| YOUR INSTRUCTIONS |
Pick each line containing "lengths" out of the records.
ENTRIES PROVIDED Start Marker
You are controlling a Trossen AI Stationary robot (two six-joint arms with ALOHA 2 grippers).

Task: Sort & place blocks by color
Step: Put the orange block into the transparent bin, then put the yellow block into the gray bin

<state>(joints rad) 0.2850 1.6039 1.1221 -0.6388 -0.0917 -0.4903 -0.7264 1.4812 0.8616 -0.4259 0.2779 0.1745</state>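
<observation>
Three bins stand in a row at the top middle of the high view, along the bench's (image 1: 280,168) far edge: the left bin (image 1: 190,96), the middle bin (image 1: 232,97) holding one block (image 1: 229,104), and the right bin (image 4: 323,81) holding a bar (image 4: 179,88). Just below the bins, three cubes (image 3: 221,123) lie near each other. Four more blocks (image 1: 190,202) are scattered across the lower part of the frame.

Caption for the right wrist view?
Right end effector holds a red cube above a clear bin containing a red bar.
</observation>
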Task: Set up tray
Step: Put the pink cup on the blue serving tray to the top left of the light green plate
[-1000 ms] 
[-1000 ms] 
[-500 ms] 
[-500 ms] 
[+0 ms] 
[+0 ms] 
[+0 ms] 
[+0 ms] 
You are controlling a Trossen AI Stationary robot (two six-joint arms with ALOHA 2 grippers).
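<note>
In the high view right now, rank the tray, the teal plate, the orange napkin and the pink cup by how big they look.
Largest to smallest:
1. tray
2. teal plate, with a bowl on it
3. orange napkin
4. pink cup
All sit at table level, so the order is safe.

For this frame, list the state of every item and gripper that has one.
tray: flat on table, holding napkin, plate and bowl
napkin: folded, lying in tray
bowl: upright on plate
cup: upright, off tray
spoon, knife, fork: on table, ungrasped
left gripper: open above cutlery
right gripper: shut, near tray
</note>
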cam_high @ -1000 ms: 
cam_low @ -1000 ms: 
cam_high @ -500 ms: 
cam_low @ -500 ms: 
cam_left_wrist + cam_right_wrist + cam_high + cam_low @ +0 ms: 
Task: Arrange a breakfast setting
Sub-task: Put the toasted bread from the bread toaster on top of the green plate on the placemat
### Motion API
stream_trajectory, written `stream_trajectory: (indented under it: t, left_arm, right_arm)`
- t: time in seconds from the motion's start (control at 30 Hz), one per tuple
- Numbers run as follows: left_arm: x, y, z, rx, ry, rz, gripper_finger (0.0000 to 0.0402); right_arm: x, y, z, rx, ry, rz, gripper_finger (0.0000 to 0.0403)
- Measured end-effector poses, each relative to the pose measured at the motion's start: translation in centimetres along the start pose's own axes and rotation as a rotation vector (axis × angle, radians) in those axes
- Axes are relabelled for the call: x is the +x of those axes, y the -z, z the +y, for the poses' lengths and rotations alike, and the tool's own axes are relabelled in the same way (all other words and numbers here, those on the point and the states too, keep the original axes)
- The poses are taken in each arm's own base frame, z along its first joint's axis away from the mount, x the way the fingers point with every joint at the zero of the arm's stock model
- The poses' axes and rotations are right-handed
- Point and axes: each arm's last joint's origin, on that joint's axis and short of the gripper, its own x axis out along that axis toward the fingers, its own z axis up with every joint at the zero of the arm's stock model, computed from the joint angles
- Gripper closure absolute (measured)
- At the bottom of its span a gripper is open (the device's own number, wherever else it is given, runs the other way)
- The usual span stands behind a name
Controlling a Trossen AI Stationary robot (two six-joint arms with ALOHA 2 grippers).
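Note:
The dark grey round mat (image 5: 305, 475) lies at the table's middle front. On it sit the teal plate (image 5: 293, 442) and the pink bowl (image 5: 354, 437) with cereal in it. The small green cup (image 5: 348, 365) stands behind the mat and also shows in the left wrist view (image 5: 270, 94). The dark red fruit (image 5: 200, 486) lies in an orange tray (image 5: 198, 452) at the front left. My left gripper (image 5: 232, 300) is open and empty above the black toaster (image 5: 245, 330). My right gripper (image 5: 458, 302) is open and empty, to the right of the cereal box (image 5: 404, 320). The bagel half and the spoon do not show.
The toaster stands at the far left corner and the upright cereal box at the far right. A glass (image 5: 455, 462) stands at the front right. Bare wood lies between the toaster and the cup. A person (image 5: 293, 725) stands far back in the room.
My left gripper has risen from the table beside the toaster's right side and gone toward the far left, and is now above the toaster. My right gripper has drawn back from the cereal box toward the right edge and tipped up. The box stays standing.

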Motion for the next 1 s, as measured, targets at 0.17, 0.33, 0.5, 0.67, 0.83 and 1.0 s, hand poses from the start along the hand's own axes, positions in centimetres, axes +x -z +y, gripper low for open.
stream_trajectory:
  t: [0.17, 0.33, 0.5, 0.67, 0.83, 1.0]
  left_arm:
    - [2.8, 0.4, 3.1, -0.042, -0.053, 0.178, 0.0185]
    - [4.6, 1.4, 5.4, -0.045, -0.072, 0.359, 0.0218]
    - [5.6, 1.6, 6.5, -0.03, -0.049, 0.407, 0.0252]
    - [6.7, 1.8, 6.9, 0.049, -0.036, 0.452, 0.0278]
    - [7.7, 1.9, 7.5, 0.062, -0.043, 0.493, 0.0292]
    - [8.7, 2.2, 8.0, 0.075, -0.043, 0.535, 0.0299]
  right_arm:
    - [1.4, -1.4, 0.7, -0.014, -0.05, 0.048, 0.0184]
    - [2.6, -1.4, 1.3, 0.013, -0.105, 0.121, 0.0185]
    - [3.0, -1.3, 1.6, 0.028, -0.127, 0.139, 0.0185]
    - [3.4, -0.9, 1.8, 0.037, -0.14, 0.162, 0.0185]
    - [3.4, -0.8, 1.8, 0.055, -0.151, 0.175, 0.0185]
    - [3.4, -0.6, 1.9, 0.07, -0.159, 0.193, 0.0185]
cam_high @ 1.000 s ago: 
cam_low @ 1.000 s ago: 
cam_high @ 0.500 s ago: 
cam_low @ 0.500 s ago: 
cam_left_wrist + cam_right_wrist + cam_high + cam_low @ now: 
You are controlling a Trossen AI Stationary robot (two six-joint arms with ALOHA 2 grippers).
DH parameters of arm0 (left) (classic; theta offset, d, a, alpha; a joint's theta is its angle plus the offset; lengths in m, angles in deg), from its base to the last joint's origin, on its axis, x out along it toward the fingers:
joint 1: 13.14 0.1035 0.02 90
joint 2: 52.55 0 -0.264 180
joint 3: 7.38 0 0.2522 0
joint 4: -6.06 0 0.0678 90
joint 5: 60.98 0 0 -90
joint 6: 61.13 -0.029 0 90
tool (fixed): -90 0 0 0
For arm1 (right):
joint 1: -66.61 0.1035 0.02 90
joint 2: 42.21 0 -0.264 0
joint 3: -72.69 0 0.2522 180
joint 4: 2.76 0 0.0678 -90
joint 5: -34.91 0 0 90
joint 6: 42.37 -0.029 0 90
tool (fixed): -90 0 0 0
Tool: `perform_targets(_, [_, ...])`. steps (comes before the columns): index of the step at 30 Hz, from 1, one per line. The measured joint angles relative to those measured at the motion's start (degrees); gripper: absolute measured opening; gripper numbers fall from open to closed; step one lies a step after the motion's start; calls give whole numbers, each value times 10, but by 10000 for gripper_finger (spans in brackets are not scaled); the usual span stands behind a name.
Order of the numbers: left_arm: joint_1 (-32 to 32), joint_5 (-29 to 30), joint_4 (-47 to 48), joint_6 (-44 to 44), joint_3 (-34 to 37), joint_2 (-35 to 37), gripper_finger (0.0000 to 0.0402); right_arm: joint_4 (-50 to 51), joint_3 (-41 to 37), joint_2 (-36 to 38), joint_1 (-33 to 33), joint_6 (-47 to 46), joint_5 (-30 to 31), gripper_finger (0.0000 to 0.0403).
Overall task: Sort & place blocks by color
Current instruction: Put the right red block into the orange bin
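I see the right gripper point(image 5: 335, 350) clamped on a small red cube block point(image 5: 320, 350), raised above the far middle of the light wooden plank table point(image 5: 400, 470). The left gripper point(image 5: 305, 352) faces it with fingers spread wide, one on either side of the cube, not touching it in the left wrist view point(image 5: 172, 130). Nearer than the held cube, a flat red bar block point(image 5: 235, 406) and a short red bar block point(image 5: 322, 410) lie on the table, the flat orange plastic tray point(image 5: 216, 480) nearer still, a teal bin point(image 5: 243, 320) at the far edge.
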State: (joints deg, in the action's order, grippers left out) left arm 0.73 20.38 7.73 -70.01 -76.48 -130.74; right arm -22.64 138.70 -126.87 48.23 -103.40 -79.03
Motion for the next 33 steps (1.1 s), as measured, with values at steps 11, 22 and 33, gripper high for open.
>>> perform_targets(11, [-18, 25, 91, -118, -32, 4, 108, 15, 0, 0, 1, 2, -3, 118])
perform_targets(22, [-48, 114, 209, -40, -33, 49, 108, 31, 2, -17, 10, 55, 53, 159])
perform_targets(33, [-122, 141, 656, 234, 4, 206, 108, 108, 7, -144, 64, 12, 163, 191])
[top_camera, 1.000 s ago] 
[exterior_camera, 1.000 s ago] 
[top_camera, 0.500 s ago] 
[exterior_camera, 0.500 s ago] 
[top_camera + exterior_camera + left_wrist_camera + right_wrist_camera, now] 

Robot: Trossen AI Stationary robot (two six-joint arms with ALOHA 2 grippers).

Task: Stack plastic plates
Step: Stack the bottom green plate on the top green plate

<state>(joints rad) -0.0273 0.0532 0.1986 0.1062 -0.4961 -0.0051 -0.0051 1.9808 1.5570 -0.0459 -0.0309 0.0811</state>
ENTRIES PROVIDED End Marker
| RESULT OF THE TASK |
- Axes are relabelled for the call: x is the +x of those axes, y the -z, z the +y, for the poses' lengths and rotations alike, and the tool's own axes are relabelled in the same way (all other words and numbers here, those on the point and the states too, keep the original axes)
DH parameters of arm0 (left) (classic; theta offset, d, a, alpha; a joint's theta is its angle plus the offset; lengths in m, angles in deg), from its base to the last joint's origin, on its axis, x out along it toward the fingers:

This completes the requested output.